» **WORK ORDER**
Your response must be an exact transcription of the lines from the one containing "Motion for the" through the final line of the data.

== MATERIAL FOR THIS TASK ==

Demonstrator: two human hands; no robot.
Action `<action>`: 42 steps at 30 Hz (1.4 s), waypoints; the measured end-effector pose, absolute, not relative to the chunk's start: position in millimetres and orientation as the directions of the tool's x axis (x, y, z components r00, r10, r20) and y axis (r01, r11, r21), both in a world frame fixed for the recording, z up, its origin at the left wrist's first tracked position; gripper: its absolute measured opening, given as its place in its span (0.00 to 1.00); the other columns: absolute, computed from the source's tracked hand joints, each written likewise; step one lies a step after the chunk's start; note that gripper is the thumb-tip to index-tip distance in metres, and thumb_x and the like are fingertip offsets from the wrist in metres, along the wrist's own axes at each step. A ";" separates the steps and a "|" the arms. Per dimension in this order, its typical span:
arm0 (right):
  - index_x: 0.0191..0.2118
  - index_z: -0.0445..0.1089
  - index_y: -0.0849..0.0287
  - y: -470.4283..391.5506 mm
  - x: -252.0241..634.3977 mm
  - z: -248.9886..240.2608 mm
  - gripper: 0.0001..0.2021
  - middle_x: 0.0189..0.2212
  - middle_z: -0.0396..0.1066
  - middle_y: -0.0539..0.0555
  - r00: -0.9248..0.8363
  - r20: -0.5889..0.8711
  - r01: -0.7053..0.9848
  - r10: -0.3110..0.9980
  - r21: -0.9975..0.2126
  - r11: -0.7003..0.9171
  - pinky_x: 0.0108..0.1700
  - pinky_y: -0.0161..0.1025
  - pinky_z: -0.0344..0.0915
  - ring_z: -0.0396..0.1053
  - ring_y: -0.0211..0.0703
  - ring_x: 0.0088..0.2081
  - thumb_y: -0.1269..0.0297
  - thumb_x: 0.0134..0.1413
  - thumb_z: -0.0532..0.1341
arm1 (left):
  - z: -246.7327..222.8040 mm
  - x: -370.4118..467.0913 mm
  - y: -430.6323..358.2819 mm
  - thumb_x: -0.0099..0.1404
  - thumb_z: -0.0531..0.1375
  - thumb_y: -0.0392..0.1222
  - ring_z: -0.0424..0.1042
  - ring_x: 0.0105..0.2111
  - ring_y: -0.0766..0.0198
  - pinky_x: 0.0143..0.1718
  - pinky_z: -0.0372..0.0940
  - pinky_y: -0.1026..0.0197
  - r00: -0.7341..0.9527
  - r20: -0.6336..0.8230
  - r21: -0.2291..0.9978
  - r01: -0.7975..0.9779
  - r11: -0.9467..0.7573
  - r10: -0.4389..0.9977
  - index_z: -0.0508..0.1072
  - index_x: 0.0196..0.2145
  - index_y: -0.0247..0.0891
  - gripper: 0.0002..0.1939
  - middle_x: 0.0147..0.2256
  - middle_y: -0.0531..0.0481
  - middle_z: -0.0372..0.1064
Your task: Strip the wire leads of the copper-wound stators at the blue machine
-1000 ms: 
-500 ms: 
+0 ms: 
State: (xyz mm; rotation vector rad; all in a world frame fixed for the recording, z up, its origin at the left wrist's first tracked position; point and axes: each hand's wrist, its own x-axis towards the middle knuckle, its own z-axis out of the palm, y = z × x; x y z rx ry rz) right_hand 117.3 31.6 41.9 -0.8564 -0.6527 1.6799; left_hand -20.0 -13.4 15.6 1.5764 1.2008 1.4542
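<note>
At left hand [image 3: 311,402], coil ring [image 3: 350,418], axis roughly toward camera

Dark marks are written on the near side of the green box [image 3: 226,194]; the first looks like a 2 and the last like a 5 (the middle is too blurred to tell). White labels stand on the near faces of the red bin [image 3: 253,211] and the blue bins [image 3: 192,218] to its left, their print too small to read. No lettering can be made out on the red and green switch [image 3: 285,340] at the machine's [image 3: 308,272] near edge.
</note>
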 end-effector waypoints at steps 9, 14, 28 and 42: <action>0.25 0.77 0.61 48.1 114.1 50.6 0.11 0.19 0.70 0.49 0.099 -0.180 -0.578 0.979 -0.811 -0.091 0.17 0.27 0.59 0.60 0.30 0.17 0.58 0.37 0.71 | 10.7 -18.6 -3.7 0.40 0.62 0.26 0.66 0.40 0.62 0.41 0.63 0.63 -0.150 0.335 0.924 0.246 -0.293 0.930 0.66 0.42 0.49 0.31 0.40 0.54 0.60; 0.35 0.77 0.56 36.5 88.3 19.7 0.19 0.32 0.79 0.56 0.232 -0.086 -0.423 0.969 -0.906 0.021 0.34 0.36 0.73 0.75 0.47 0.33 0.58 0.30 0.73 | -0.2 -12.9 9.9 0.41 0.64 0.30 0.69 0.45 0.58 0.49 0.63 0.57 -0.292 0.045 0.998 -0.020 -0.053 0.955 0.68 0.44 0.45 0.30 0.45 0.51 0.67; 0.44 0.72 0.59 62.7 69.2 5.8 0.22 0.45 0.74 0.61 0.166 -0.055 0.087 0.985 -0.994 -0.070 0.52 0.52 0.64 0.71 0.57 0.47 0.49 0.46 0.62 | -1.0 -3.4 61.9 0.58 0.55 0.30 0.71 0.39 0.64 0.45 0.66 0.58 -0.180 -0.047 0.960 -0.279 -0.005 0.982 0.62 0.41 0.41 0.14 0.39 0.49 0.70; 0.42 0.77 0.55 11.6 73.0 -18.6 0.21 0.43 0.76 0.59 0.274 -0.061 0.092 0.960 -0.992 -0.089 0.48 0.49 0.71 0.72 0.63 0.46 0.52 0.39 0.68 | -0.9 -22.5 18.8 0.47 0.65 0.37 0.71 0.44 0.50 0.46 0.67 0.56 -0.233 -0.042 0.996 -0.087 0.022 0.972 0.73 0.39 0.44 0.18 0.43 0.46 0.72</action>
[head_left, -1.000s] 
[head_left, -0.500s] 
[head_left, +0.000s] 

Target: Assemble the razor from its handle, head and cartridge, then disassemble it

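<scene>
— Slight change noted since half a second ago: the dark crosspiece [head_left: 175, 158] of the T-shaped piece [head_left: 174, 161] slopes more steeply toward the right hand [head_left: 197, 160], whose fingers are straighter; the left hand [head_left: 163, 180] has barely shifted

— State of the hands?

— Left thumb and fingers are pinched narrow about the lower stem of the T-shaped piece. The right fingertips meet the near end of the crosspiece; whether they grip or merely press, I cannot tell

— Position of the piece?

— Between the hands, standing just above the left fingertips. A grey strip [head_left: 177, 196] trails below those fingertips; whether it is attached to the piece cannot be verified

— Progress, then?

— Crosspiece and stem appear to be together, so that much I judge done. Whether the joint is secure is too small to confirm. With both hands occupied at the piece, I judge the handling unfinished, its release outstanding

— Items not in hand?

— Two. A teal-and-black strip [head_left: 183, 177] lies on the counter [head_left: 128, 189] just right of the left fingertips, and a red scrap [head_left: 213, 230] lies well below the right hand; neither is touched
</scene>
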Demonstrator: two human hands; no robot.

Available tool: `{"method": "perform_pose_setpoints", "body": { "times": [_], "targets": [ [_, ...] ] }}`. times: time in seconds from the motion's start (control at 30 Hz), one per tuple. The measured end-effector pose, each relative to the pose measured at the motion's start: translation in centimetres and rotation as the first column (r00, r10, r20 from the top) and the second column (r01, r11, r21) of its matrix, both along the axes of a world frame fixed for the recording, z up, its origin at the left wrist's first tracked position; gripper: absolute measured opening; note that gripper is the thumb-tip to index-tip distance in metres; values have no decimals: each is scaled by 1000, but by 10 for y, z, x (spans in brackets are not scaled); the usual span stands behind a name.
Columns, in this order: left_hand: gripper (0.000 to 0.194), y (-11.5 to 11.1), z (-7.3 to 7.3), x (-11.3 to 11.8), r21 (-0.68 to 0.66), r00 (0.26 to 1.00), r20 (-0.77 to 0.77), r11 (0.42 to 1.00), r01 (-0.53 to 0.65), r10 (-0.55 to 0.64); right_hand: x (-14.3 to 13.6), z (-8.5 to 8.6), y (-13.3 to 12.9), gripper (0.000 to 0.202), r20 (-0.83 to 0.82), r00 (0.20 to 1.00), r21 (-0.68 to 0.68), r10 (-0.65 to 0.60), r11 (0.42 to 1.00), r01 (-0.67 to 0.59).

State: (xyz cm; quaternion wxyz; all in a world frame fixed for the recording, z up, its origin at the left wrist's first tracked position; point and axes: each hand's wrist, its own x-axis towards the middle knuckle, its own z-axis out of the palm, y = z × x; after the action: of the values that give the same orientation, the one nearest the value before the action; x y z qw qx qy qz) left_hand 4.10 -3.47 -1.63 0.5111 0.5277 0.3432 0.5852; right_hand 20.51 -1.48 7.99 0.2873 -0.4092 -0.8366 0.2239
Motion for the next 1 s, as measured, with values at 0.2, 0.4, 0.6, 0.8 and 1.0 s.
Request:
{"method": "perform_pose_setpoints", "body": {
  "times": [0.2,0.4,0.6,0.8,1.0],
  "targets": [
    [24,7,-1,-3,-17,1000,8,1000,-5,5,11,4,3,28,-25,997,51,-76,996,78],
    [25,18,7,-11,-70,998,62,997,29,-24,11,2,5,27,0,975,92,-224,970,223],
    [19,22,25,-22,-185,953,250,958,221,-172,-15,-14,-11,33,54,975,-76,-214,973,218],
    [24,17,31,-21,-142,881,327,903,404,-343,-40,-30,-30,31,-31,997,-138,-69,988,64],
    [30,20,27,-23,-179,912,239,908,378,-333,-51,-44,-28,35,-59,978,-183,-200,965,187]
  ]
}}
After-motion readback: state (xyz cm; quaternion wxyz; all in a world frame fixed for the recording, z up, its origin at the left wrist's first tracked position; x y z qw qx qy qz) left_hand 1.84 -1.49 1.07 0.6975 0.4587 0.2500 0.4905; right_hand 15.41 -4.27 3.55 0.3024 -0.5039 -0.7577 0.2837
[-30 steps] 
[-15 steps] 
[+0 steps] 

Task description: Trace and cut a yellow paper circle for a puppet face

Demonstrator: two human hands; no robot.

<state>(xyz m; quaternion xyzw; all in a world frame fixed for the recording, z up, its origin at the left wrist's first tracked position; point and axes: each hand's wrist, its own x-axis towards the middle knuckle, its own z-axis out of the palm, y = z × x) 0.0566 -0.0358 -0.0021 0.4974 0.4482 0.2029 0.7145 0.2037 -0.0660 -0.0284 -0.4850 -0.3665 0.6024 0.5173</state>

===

» **SOLUTION TO THE PROBLEM**
Motion for the next 1 s, as measured, with values at 0.2, 0.4, 0.6, 0.8 and 1.0 s.
Request:
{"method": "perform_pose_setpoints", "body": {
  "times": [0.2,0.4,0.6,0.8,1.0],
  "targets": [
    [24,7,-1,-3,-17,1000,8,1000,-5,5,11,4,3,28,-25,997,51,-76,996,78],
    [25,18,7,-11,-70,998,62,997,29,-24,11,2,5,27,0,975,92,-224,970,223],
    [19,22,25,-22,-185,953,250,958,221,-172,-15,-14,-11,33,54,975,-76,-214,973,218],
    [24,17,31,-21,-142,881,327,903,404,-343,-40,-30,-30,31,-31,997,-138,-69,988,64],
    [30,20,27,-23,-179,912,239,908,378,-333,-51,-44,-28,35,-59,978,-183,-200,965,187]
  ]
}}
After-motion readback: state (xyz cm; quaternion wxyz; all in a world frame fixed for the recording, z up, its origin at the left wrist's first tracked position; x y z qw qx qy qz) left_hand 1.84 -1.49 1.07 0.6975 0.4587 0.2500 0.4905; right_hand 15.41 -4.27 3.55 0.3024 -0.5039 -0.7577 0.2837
[-30 steps] 
[-15 steps] 
[+0 steps] 

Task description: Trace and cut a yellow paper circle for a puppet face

Demonstrator: two human hands; no robot.

<state>(xyz m; quaternion xyzw; all in a world frame fixed for the recording, z up, its origin at the left wrist's first tracked position; point and axes: each hand's wrist, its own x-axis towards the middle knuckle, its own z-axis out of the palm, y = z × x) 0.0566 -0.0358 -0.0021 0.4974 0.4482 0.2029 0.7145 0.2037 -0.0660 -0.0284 -0.4850 -0.3665 0.6024 0.5173</state>

The output is complete as it stands.